[Source data]
· · ·

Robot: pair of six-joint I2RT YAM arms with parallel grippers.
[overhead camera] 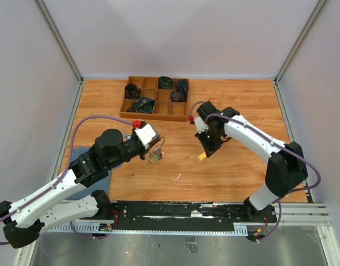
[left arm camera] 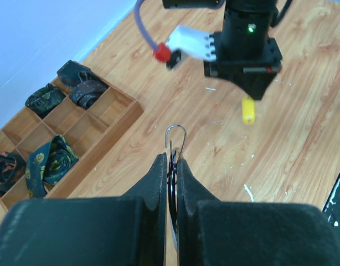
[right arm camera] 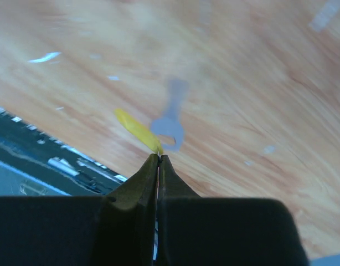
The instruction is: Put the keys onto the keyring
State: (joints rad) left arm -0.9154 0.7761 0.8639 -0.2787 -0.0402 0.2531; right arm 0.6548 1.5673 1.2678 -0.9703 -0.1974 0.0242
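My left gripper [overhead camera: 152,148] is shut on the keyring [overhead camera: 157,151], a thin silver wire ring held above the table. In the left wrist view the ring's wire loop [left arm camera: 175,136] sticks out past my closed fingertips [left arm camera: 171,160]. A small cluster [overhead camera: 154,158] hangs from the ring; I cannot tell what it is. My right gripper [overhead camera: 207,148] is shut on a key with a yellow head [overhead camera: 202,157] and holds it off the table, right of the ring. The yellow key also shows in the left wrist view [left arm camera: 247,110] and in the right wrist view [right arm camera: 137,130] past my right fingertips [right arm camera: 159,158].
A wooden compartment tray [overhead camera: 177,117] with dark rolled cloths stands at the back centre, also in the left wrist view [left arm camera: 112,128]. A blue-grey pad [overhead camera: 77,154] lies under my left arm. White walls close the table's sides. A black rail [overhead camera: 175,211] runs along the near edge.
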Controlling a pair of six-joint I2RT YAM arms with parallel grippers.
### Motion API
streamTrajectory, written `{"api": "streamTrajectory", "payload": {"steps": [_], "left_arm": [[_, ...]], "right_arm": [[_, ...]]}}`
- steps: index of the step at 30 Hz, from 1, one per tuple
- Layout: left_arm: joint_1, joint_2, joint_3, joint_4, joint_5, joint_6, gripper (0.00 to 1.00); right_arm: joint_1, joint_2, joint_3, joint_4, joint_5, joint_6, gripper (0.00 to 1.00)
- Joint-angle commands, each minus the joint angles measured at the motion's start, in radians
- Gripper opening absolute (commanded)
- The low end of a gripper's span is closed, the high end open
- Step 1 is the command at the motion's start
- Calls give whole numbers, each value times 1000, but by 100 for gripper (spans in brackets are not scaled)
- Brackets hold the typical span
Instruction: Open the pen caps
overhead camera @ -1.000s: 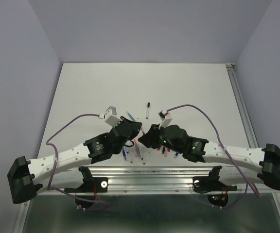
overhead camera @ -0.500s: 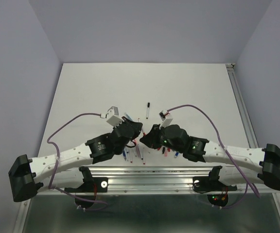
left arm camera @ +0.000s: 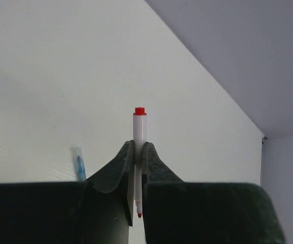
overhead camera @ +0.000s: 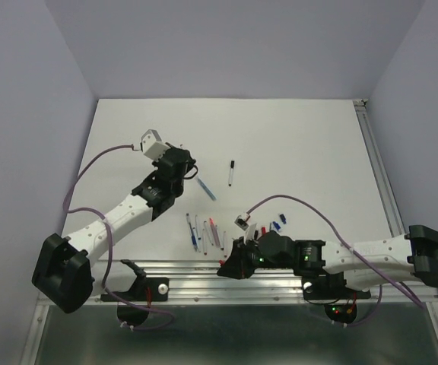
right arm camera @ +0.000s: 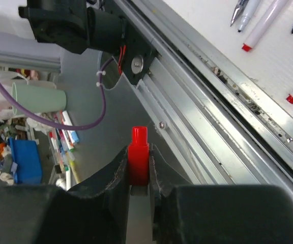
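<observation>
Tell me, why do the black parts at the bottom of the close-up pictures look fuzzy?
Left wrist view: the left end effector sits right by the lens, so it looks dark and soft-edged, while the white pen it pinches is crisp. Right wrist view: the same for the right end effector; the red cap is sharp. Top external view: even light, faint shadows.

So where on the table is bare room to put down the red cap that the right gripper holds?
The far half of the table, beyond the black pen, is bare, and so is the right side up to the side rail. The near middle is crowded with pens and loose caps.
</observation>
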Motion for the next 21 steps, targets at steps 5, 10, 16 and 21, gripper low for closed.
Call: {"api": "streamTrajectory", "payload": {"steps": [5,10,16,21], "left_arm": [[60,-25,30,-68,96,98,0],[60,-61,-38,-233,274,115,0],[60,-84,-130,-343,329,87,0],[60,-97,-156,-429,278,90,0]], "right_arm": [[-2,-102,13,-192,255,104,1],[-18,-241,27,-603,509,216,3],[-46,-361,19,-968,669,458,5],[-48,-454,10,-1149,715,572,6]]}}
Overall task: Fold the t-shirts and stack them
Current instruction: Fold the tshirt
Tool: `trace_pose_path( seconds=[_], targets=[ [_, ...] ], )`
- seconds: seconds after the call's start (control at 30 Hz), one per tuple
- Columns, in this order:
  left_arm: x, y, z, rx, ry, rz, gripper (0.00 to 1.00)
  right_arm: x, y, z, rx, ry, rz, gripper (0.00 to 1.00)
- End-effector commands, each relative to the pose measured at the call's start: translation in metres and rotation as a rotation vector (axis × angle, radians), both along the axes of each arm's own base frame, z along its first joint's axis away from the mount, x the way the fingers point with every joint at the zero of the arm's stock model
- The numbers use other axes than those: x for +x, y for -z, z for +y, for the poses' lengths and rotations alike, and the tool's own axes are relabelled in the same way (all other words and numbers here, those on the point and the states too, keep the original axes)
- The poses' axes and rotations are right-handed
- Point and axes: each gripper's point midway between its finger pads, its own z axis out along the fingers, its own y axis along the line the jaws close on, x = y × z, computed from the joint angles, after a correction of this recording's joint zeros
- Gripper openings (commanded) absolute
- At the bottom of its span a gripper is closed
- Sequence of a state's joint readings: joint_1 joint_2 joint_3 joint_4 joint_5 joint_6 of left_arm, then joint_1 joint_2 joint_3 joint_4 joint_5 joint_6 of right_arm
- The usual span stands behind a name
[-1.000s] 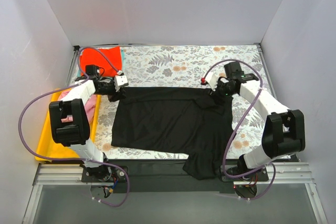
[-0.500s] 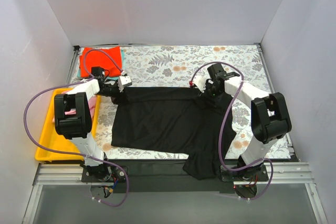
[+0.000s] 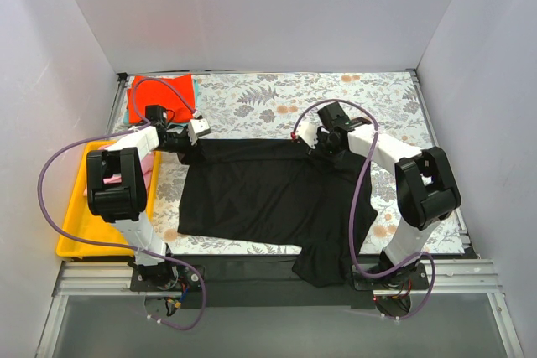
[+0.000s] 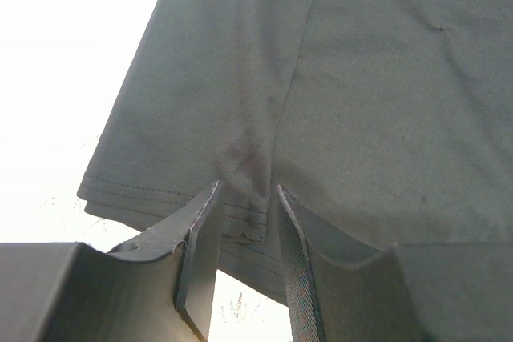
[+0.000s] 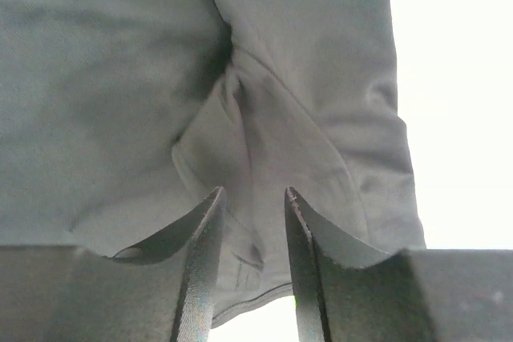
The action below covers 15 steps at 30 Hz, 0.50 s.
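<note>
The large black t-shirt (image 3: 268, 194) lies spread on the floral cloth, with one part hanging over the near edge. My left gripper (image 3: 191, 150) is shut on its far left corner. In the left wrist view the hem of the black t-shirt (image 4: 361, 78) is bunched between the left gripper's (image 4: 244, 198) fingers. My right gripper (image 3: 320, 153) is shut on a fold of cloth at the shirt's far edge, right of centre. In the right wrist view the black t-shirt (image 5: 104, 78) is pinched in the right gripper (image 5: 250, 198). A folded red-orange t-shirt (image 3: 159, 94) lies at the back left on a teal t-shirt (image 3: 195, 88).
A yellow tray (image 3: 71, 228) stands left of the table and holds a pink t-shirt (image 3: 149, 167), mostly hidden by the left arm. The grey-and-orange floral table cloth (image 3: 386, 98) shows bare at the back and right. White walls close in three sides.
My right gripper has moved left along the shirt's far edge, drawing the right side of the black t-shirt inward. The left gripper has stayed near the far left corner.
</note>
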<state>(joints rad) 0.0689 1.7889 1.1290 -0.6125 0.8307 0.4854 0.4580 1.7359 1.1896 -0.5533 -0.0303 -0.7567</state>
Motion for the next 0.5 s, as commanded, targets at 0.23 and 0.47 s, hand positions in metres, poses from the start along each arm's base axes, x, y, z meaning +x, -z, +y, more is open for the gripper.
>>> trace_pose_path(
  seconds=[0.23,0.47],
  targets=[
    [0.013,-0.021,-0.003,-0.011,0.008,-0.083,0.32,-0.006,-0.020,0.014,0.043,0.018,-0.007,0.33],
    [0.016,-0.023,-0.002,-0.011,0.001,-0.089,0.32,-0.010,0.002,0.017,0.031,0.021,0.069,0.30]
  ],
)
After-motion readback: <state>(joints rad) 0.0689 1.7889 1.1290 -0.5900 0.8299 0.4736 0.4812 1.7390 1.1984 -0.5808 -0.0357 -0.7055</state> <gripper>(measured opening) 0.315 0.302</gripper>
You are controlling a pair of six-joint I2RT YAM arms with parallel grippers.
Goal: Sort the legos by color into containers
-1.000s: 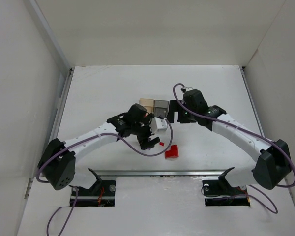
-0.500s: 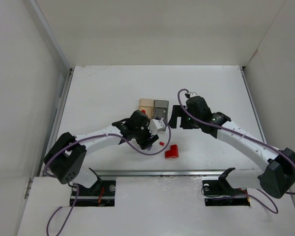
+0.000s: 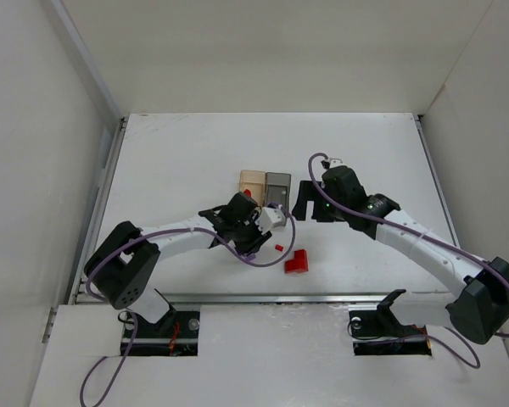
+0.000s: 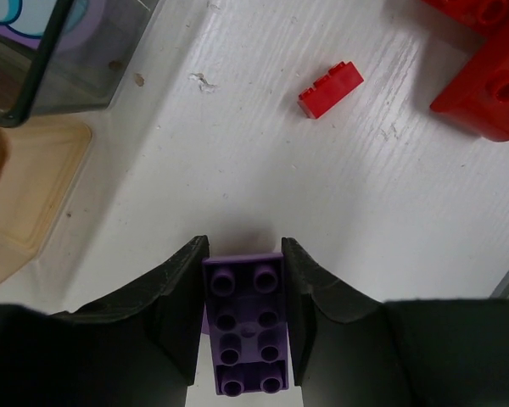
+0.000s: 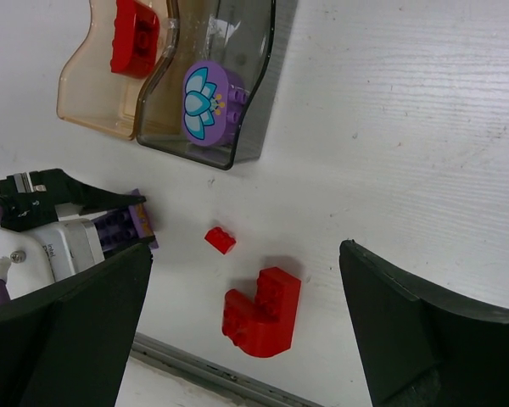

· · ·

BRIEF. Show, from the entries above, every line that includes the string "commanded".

EXPECTED ANSWER.
- Gripper opening absolute (commanded)
- Gripper openings (commanded) absolute
Motion for the next 0.5 s, as commanded, targets at 0.23 and 0.47 s, hand positions in metres, poses from the start along each arm's base axes, x, y, z meaning +x, -z, +y, more is open for the gripper.

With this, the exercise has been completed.